Task requirements.
Print the listing below exactly as written.

Supplied information.
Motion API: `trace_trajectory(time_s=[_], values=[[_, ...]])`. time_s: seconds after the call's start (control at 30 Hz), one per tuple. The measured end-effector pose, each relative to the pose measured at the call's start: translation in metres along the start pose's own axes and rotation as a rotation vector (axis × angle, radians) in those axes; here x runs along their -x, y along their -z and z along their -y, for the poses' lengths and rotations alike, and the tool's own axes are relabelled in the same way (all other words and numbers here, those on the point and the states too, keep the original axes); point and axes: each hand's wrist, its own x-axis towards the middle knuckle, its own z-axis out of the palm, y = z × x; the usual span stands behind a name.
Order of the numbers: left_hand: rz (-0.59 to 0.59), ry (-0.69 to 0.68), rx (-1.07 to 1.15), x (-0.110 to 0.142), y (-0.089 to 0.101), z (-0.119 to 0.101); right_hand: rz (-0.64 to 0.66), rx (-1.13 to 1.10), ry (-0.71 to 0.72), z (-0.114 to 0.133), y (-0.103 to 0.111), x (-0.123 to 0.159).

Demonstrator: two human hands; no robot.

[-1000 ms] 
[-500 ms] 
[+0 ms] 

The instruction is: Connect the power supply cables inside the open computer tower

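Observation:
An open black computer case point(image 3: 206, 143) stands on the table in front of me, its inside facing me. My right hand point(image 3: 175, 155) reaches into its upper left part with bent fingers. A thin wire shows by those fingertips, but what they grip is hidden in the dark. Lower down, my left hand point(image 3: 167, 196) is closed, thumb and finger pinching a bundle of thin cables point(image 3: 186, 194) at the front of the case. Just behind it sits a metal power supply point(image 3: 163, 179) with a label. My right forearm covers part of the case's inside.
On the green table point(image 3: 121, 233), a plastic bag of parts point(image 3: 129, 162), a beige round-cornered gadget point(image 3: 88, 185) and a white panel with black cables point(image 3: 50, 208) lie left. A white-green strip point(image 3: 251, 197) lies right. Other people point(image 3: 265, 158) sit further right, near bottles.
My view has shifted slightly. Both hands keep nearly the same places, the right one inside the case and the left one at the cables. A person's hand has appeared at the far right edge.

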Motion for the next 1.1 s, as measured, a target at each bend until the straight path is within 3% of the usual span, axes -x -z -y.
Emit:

Task answer.
Motion API: `trace_trajectory(time_s=[_], values=[[_, ...]])`. time_s: seconds after the call's start (control at 30 Hz), one per tuple. The measured end-effector pose, each relative to the pose measured at the call's start: translation in metres along the start pose's own axes and rotation as a rotation vector (axis × angle, radians) in those axes; here x runs along their -x, y along their -z and z along their -y, for the poses' lengths and rotations alike, and the tool's own axes are relabelled in the same way (all other words and numbers here, those on the point and the states too, keep the original axes); point and axes: each hand's wrist, its own x-axis towards the middle knuckle, its own z-axis out of the palm, y = z × x; the usual span stands behind a name.
Order of the numbers: left_hand: rz (-0.59 to 0.59), ry (-0.69 to 0.68), rx (-1.07 to 1.15), x (-0.110 to 0.142), y (-0.089 to 0.101), z (-0.119 to 0.101); right_hand: rz (-0.64 to 0.66), rx (-1.13 to 1.10), ry (-0.71 to 0.72), z (-0.114 to 0.133), y (-0.103 to 0.111), x (-0.123 to 0.159).

Demonstrator: two human hands; no robot.

[-1000 ms] 
[-500 ms] 
[+0 ms] 

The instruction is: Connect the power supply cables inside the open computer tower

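Observation:
An open black computer case point(image 3: 206, 143) stands on the table in front of me, its inside facing me. My right hand point(image 3: 175, 155) reaches into its upper left part with bent fingers. A thin wire shows by those fingertips, but what they grip is hidden in the dark. Lower down, my left hand point(image 3: 167, 196) is closed, thumb and finger pinching a bundle of thin cables point(image 3: 186, 194) at the front of the case. Just behind it sits a metal power supply point(image 3: 163, 179) with a label. My right forearm covers part of the case's inside.
On the green table point(image 3: 121, 233), a plastic bag of parts point(image 3: 129, 162), a beige round-cornered gadget point(image 3: 88, 185) and a white panel with black cables point(image 3: 50, 208) lie left. A white-green strip point(image 3: 251, 197) lies right. Other people point(image 3: 265, 158) sit further right, near bottles.
My view has shifted slightly. Both hands keep nearly the same places, the right one inside the case and the left one at the cables. A person's hand has appeared at the far right edge.
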
Motion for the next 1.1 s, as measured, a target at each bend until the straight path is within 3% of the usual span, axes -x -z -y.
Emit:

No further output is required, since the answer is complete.